Last fortnight saw major happenings in the tiny world of coffee bars. Barista announced its willingness to be bought out, Starbucks is – finally – poised to enter the country and Barnie’s made its entry into the country, the first outlet being in the National Capital Region. That means that Barista, Café Coffee Day, Coffee World, Costa and Barnie’s are all in the fray. Though the very first outlet of Barista opened its doors over six years ago, the coffee bar as a revenue model is still undergoing refinement.
What, for example, is the optimum number of coffee bars for a single company to have? Too few – ten all over the country is miniscule – means that your brand has little or no visibility. Too many – say 200 – and you are stretching your resources (trained manpower, technical help with the machines, each of which cost around Rs 5 lakh and snacks) at the cost of your quality.
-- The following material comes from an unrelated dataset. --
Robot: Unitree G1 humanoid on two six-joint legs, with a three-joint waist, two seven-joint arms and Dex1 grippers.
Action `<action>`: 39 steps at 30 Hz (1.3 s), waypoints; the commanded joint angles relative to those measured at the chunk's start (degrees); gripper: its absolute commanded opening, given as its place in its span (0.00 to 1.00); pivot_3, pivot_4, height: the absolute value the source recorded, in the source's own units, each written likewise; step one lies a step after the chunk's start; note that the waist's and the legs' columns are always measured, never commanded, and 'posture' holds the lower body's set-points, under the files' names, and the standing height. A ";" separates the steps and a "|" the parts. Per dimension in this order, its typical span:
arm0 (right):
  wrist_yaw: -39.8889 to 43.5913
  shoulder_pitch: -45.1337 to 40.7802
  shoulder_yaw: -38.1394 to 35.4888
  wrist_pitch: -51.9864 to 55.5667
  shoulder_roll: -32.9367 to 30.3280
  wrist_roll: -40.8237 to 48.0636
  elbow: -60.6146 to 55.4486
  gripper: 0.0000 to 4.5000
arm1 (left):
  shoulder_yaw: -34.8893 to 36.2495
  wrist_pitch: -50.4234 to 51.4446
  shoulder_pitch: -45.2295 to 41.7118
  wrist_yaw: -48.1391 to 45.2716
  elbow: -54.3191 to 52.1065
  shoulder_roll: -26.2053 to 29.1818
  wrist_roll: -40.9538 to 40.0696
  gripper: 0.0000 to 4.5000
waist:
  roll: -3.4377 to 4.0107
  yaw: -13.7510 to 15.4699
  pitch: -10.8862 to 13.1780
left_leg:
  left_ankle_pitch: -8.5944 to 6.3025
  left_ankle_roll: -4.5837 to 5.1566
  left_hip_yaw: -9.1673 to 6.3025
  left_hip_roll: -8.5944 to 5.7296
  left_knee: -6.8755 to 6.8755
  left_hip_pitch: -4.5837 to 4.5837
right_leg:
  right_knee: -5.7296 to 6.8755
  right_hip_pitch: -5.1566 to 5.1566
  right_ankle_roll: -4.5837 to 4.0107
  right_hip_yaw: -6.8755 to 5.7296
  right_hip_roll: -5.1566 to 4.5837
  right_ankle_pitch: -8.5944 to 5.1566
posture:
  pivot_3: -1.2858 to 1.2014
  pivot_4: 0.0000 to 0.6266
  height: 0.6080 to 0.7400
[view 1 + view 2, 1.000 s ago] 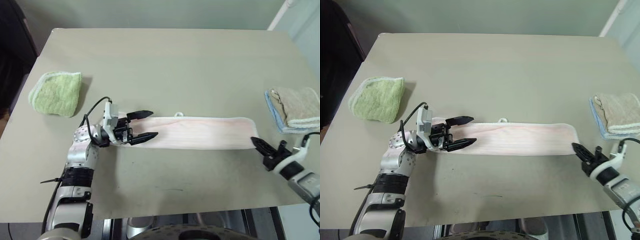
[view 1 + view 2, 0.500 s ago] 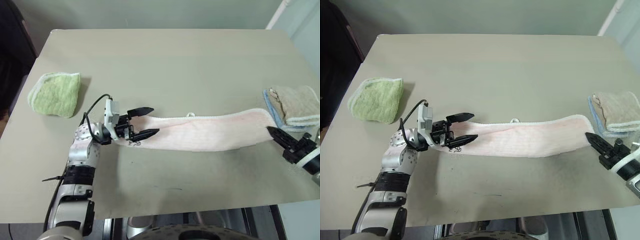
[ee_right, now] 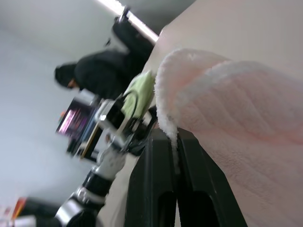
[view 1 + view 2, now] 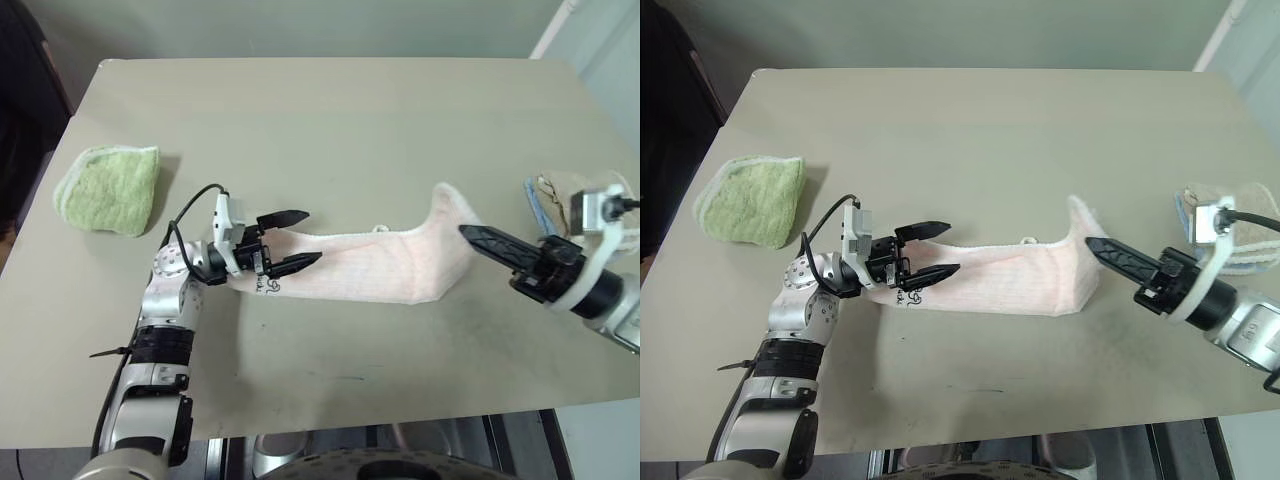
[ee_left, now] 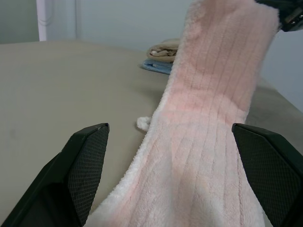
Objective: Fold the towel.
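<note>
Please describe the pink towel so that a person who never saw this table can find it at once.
On the beige table, look at the near middle, between the robot's two hands. The towel lies there as a long pale pink strip, its right end lifted. The green towel and the beige and blue towels sit folded at the table's sides.

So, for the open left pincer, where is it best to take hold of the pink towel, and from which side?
Probably the towel's near short end, lying flat between the open fingers of the left pincer. Come from the robot's left, along the towel's length, low over the table. The right pincer already pinches the far end and holds it lifted, so this end is the one left to take.
</note>
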 commanded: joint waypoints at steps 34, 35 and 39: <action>-3.38 -13.58 24.26 1.72 19.55 -31.83 0.83 0.53 | 0.23 -1.91 -2.01 0.38 1.26 -0.48 0.62 1.00 | 0.00 -0.32 0.00 | 0.22 -0.04 -0.02 0.01 0.05 0.03 | 0.06 -0.01 0.03 -0.07 -0.04 0.18 | 0.52 0.24 1.00; -2.50 -13.18 23.82 1.94 19.18 -31.10 -0.20 0.60 | 0.43 -2.37 -2.44 0.29 1.92 -0.42 0.63 1.00 | 0.00 -0.31 0.00 | 0.22 -0.05 -0.02 0.01 0.05 0.02 | 0.05 -0.01 0.03 -0.07 -0.04 0.18 | 0.52 0.24 1.00; 1.54 -11.13 20.68 1.91 17.47 -26.69 -3.63 0.92 | 1.44 -4.07 -4.81 0.59 5.18 -0.55 0.61 1.00 | 0.00 -0.19 0.00 | 0.28 -0.14 -0.02 0.01 0.05 0.01 | 0.05 0.00 0.01 -0.08 -0.04 0.17 | 0.52 0.24 1.00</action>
How important is coffee in the whole scheme of things? In a coffee-drinking nation, such as Italy, this question hardly bears bringing up at all, for it is assumed to be at the heart of the matter. In India, particularly in North India, coffee would seem to be incidental. Barista initially positioned themselves as a third space, “besides your home and your office”. It is fairly routine for senior management not to know any technical details about the blend of coffee that they serve – what roast, and which beans they use for instance. Anoop Sequeira, CEO of the holding company of Coffee World and Virag Joshi of Costa Coffee both confess that their food sales in India are equal to that of their beverage sales, whereas both chains (Coffee World has outlets in Thailand and Costa is a UK based company, with branches all over the world) sell far more coffee than snacks worldwide.
The coffee question is vital on two counts. In the case of international brands, importing beans in very large volumes is not economically viable. On the other hand, setting up an Indian roasterie is fraught with many perils, chief of which is fluctuating quality. Neither is importing in itself a guarantee of quality. Indian water, Indian milk and above all, the Indian palate may not take to an imported blend, which has been formulated with very different conditions in mind. That’s why Coffee World has devised a separate blend for its operations in India.
Then there’s the type of retail outlet. Have an atrium bar in a mall, and all your seats will be full throughout the day, though not necessarily with customers: mall rats need somewhere to sit, don’t they? Open a small bar in a neighbourhood market and you run the risk of being empty all day; operate a large place in a prominent market and the rent goes through the roof.
Then, there’s the question of snacks, vital for our country. Set up a commissary and your capital costs shoot up; take products from vendors and your quality falls.
Fun Facts: Costa, with branches all over the National Capital Region, has the best blend and roast of them all, while Barnie’s wins with its variety of flavours for coffee-drinkers who don’t particularly want their coffee to taste like coffee!